Про Югэта де Бо – что он скоро женится. Про Одара де Батца – будто находясь в превеселом расположении духа отправился он на охоту и ошибкою зарубил двух коз у собственных мужланов. Что до Роллета, то ему приписывали до десяти малолетних ребятишек, рассыпанных, как зерна, по всей пиренейской земле – где только имелись подходящие пашни. А эн Гастон в те годы страшно враждовал с одним вздорным сеньором из Лимузена по имени Бертран де Борн, и с королем Генрихом Плантагенетом – тоже; но эта вражда так ему прискучила, что скрылся эн Гастон в горах и ничем более не занимался, кроме милых шалостей.
– И вовсе он не трус! – сердилась домна Виерна, когда об этом заговаривали.
– Ну, где же они, в конце концов! – сказала наконец домна Файель с досадой. – Эдак мы успеем состариться, пока нашу твердыню возьмут штурмом!
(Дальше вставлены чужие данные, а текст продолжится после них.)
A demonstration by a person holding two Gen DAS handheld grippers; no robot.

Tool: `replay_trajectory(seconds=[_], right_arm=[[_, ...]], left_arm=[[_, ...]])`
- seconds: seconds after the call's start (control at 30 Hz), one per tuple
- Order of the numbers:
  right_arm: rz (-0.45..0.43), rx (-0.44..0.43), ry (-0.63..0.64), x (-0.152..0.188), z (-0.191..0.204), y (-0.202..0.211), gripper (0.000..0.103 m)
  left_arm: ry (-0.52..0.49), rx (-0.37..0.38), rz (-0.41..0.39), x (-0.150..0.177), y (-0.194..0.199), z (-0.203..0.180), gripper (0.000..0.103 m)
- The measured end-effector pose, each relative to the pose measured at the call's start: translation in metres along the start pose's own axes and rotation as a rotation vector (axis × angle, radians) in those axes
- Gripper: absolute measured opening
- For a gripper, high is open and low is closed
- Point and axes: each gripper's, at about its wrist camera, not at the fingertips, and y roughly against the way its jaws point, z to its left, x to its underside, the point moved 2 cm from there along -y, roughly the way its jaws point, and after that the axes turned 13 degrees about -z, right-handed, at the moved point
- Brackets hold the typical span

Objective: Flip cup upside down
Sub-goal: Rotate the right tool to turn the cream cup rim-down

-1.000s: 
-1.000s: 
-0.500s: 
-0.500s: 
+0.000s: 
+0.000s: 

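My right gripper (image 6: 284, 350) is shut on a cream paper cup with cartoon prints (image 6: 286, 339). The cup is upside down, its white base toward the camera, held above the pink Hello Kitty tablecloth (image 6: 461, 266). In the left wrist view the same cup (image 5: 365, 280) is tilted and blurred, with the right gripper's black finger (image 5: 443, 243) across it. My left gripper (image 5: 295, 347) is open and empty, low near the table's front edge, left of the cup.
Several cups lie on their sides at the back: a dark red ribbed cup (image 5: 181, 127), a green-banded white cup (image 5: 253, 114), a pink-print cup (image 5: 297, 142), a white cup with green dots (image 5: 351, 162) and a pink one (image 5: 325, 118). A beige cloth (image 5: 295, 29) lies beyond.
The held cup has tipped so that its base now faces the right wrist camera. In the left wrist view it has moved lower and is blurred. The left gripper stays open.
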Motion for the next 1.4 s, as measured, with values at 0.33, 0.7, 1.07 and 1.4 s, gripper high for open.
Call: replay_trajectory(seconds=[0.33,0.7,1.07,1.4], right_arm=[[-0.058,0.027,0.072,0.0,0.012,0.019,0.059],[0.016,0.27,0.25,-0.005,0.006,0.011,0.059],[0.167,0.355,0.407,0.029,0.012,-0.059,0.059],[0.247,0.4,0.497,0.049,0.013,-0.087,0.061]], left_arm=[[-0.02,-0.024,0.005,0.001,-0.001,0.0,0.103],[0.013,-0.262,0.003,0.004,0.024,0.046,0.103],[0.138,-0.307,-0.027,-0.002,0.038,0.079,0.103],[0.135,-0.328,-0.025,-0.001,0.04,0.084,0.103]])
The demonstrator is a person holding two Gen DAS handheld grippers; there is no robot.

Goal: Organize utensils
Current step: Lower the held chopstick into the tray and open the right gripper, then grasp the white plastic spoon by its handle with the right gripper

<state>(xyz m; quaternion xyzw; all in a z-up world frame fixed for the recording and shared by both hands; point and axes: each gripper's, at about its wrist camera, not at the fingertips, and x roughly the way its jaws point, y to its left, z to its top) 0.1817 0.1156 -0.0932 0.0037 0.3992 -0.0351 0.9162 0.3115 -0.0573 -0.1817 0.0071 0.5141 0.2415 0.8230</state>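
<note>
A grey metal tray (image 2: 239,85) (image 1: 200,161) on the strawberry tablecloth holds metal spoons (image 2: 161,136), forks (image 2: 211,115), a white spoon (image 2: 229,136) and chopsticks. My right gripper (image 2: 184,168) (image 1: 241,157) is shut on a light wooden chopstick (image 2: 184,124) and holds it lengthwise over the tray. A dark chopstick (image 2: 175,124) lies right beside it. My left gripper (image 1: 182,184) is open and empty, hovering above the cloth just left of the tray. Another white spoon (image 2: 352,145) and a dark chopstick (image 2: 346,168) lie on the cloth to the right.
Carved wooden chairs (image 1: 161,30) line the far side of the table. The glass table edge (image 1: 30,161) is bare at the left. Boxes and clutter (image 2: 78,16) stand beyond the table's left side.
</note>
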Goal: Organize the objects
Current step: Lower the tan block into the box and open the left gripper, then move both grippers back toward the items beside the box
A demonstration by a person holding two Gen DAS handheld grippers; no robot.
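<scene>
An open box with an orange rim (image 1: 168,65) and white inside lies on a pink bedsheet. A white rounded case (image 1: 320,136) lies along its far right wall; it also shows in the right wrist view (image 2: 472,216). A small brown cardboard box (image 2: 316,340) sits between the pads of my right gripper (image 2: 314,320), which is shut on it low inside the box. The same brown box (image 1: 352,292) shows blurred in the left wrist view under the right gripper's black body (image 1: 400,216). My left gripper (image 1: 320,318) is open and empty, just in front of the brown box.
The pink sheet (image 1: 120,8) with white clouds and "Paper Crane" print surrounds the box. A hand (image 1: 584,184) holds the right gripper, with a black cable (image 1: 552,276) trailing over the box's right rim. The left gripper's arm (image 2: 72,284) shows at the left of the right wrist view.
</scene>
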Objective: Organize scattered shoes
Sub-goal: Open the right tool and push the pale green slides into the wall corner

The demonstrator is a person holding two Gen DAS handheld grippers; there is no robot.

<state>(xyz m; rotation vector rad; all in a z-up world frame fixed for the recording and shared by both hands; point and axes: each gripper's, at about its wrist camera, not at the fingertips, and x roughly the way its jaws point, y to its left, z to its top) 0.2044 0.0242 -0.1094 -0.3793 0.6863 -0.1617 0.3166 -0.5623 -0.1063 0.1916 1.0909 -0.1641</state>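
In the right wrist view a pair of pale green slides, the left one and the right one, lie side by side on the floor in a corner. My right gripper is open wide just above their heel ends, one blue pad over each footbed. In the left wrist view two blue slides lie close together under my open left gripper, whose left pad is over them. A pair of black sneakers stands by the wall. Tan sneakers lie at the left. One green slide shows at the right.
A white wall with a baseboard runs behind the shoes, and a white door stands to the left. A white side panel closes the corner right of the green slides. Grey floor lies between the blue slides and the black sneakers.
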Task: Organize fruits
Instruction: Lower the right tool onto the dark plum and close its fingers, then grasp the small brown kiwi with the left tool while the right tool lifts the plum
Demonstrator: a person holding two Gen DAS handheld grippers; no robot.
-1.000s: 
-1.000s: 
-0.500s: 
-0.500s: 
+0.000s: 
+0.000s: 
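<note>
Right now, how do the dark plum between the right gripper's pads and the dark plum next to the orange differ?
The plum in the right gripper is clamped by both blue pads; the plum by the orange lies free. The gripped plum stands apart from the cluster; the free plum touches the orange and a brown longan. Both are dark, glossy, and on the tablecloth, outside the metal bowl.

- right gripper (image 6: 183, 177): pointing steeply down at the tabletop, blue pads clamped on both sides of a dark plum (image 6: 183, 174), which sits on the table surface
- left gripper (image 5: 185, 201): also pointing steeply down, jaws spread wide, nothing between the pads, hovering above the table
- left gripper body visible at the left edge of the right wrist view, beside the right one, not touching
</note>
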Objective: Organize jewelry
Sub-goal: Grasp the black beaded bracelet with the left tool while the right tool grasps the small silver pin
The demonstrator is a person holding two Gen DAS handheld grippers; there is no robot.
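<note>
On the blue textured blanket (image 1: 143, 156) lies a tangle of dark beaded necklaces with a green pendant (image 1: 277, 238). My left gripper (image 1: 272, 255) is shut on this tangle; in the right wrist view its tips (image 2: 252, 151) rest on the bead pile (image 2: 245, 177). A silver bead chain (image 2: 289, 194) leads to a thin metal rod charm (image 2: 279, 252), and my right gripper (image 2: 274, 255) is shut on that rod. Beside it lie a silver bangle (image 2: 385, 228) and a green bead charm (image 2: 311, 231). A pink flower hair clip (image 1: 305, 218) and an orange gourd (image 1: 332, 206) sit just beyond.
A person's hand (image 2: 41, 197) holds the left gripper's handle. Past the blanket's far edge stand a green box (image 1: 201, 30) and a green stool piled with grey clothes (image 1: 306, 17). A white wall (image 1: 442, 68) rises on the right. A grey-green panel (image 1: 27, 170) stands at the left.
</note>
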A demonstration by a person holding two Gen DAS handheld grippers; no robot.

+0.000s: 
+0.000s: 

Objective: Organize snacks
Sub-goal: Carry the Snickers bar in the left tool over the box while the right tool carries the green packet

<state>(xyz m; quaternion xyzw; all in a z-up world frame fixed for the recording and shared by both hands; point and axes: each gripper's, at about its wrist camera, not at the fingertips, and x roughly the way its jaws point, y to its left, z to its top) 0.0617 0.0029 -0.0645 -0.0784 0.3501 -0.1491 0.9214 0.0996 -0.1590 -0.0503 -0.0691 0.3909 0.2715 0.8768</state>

А сеньоры тем временем вовсе не дремали – пробирались по горам и лугам, сквозь суровые деревеньки, через пастбища и луга. То огромный лохматый пес на них накинется, то мужланка, что полощет на реке белье, запустит в них деревянным башмаком – о, сколько опасностей подстерегает храбрых кавалеров, пока они, молодые, белозубые – в руках вместо копий шесты с венками, на поясе вместо мечей плетеные бутыли с вином – разыскивают цветочный замок, чтобы напасть на него, чтобы наброситься, чтобы одолеть и взять сладкую добычу.
Вот уже и речка вертлявая, безымянная, в этих краях самая широкая – скачет по острой хребтине ущелья, перемывает позвонки-камушки. Мост здесь был, но ранней весною его смысло вниз, в долину, остались только старые каменные опоры. На скале, выше воды в человеческий рост, – маленькое каменное распятие. Не распятие даже, а только один Христос с жалобно раскинутыми руками и подкосившимися ногами. Ступни у Христа огромные, горсти – огромные, бородатое лицо сморщено и наклонено к плечу, с рук свешиваются желтые клочья старой травы – оставлены наводнением.